1.0 Hubble Space Telescope Astrometry

If you want a quick overview, stick with this page. If you want lots more detail, check out the Hubble Space Telescope Astrometry home page.

Who we are.

I don't do this stuff alone. Here is a list of my colleagues.

What we do

We use the Fine Guidance Sensors aboard Hubble Space Telescope to measure star positions and study binary stars unresolvable using ground- based techniques. Primarily, stellar positions yield information on distance. We also work to tie the Hipparchos reference frame to an extragalactic (non- rotating) reference frame.

Problems

While the misfigured primary mirror has caused us some problems, our major irritation was that HST was not as stable a platform as we had hoped. The old solar arrays flexed and wiggled, driven by temperture changes caused by passage from sunlight to dark in each orbit. The new arrays are disturbing our platform far less.

What we've done.

What I do

Proxima Centauri and Barnard's Star

I'm searching for PLANETS near Proxima Centauri and Barnard's Starby detecting wiggles in their motion. Why would Proxima Cen wiggle? It and any associated planet would orbit a common center of mass. No, we have not found any palnets, yet. Here is some information about Proxima Centauri and a status report on our search.

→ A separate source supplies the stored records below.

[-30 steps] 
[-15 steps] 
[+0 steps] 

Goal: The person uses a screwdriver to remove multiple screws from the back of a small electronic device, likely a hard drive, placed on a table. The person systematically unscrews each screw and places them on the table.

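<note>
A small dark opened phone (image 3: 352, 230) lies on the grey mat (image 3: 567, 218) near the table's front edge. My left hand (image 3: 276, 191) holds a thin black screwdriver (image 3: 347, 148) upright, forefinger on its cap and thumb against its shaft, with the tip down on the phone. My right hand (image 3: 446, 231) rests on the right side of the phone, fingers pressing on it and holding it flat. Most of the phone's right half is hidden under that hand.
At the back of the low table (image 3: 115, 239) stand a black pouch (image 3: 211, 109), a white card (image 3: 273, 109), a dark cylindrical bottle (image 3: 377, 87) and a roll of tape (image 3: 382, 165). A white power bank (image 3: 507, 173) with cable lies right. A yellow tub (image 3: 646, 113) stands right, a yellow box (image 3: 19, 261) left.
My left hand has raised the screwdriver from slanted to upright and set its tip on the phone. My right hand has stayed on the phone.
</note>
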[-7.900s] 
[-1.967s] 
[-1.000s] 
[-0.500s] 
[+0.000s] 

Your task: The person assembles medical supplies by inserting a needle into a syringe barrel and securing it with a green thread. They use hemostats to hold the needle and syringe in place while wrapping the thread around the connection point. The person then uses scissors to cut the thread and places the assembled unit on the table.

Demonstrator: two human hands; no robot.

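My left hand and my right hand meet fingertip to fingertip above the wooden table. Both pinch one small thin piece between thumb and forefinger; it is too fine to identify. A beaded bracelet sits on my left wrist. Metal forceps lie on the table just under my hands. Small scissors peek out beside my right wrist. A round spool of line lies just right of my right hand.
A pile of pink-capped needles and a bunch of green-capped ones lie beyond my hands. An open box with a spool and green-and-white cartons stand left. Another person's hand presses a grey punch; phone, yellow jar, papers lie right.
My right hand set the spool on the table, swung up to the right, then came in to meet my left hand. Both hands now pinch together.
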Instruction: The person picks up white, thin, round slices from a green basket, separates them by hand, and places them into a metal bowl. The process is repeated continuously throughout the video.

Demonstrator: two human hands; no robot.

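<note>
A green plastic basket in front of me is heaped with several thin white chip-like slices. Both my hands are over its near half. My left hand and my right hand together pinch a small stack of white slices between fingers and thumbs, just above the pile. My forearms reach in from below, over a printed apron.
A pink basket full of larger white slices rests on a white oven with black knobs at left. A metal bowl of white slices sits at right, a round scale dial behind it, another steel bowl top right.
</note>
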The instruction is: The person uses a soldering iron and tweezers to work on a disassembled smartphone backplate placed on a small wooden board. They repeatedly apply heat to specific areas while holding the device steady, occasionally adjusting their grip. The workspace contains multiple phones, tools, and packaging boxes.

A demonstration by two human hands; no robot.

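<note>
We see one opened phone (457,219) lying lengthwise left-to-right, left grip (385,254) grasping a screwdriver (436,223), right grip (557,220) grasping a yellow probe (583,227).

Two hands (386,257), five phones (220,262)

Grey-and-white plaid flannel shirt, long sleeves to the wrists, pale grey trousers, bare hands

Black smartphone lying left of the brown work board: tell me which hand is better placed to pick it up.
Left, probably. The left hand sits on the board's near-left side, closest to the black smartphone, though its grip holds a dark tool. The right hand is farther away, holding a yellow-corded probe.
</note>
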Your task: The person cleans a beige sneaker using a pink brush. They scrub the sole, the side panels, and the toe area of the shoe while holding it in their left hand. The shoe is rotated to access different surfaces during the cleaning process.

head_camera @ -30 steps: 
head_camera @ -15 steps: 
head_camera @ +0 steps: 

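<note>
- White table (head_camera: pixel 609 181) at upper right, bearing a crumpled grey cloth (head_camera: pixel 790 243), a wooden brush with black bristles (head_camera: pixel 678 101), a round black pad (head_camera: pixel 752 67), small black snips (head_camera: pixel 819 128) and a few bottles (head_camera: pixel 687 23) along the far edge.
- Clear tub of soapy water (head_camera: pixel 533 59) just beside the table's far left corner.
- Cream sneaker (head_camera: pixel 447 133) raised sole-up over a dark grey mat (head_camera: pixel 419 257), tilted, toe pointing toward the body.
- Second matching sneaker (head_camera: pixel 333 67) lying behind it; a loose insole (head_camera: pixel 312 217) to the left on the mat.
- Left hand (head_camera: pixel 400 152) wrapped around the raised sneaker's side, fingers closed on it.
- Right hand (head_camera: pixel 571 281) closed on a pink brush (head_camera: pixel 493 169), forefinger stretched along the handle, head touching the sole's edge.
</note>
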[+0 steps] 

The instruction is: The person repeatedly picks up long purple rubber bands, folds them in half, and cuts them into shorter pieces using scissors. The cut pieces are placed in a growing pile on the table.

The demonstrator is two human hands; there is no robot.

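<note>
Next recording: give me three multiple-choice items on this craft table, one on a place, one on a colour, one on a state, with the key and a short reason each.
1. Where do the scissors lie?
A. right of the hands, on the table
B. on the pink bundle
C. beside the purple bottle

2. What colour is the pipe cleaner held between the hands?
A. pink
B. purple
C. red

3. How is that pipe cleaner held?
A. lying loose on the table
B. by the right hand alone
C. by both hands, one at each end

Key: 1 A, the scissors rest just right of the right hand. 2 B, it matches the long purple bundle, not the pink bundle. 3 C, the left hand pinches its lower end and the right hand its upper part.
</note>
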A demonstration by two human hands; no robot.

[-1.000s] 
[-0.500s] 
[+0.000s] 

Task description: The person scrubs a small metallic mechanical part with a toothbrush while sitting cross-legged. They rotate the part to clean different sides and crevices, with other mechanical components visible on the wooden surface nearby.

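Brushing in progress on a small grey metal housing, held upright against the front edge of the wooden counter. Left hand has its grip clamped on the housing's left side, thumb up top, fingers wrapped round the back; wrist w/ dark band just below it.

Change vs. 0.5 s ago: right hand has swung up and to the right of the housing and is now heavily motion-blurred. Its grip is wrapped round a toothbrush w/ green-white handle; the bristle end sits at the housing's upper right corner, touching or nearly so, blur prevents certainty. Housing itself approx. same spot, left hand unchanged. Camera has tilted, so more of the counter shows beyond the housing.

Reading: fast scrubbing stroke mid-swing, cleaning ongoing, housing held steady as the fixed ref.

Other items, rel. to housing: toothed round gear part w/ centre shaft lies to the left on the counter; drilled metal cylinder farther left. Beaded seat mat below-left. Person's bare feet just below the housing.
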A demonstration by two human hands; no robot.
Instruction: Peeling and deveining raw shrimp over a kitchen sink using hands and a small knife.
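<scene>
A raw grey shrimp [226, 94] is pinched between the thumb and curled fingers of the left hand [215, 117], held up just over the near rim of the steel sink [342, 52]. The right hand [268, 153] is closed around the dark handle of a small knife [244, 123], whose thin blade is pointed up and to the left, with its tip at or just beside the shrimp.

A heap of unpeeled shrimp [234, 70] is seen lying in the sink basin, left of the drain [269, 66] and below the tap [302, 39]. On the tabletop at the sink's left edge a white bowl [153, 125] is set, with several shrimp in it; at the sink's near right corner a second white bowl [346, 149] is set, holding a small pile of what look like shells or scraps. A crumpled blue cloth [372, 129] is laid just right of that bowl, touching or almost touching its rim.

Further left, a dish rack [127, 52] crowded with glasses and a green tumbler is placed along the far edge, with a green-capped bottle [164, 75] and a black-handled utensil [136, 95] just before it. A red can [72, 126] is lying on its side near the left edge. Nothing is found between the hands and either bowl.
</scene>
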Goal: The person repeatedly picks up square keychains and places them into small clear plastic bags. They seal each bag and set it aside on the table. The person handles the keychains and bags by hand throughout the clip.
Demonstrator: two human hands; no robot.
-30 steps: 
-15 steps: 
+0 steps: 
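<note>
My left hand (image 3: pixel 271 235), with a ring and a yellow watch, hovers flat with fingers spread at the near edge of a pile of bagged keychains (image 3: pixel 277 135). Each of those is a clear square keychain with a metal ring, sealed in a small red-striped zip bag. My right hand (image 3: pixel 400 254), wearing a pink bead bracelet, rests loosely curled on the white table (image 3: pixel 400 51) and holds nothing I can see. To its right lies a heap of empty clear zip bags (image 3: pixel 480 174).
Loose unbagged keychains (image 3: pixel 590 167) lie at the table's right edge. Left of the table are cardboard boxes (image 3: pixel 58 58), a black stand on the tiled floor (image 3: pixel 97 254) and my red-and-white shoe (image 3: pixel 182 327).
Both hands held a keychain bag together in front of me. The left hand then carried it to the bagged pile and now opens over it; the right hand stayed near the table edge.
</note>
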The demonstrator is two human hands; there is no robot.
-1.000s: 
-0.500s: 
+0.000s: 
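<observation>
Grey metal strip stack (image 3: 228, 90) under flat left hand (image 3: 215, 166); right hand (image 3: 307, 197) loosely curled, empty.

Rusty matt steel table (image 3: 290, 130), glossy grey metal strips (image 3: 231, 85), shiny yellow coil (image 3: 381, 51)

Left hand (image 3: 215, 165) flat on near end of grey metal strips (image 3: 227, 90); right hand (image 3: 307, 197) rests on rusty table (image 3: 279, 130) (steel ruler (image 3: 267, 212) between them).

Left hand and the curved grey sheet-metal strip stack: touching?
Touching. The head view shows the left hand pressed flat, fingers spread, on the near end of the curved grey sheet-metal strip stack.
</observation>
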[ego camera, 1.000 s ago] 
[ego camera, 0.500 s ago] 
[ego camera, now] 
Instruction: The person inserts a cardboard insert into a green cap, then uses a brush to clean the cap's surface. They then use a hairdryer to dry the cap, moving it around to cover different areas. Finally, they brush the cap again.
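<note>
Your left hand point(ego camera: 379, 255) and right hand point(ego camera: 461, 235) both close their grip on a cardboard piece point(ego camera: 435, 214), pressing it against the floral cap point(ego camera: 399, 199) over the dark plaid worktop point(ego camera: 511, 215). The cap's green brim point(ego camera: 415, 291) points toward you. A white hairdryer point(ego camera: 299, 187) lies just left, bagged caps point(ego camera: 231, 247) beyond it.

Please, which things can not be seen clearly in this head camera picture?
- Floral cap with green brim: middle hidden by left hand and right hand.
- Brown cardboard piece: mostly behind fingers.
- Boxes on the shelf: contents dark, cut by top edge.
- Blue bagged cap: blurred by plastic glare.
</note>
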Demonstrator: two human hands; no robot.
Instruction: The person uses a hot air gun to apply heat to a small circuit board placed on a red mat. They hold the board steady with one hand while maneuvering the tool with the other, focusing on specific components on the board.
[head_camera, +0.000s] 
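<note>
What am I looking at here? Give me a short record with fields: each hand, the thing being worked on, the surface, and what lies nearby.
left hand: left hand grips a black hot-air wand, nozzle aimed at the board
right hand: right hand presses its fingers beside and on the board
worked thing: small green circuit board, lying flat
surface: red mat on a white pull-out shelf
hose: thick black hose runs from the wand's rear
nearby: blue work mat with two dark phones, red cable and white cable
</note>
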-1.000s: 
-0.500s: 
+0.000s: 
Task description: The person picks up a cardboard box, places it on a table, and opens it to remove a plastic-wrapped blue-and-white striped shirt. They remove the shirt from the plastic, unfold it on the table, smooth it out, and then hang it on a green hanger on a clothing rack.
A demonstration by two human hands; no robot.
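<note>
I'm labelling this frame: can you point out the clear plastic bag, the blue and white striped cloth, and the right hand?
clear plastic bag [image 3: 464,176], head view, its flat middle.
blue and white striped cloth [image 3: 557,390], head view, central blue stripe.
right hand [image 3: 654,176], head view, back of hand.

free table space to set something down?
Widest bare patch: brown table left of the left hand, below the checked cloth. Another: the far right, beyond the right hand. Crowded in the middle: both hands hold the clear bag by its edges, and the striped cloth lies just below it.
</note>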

Often in astronomy one looks for one thing and finds another. The FGS are also very good photometers. Proxima Centauri turned out to be a periodic variable star. The announcement paper was based on less than half the data sets we have now. The period may have changed to 82 days from the originally announced 41 days. Finally, here is an example of the periodograms which we use in our search. The only frequency for which there is any power in both x and y is near 0.013 /day. We remain skeptical that it is an astronomical effect.

Hatzes, Kuerster, and Cochran are obtaining high precision (+/- 100 m/s) radial velocity measures of Proxima Cen from ESO. We should know if the planet exists or not by comparing periodicities seen in the astrometry with any found in the radial velocity results. So far, the eight epochs obtained over 2 years are not inconsistent with a variation with a period near 90 days. More data is required to rule out noise as the producer of this variation.

Here is some information about Barnard's Star . We are in the middle of our series of observations of this object. They will continue through 1995-6 (Cycle 5). Thus far, neither astrometric nor radial velocity measurements have yielded a planet.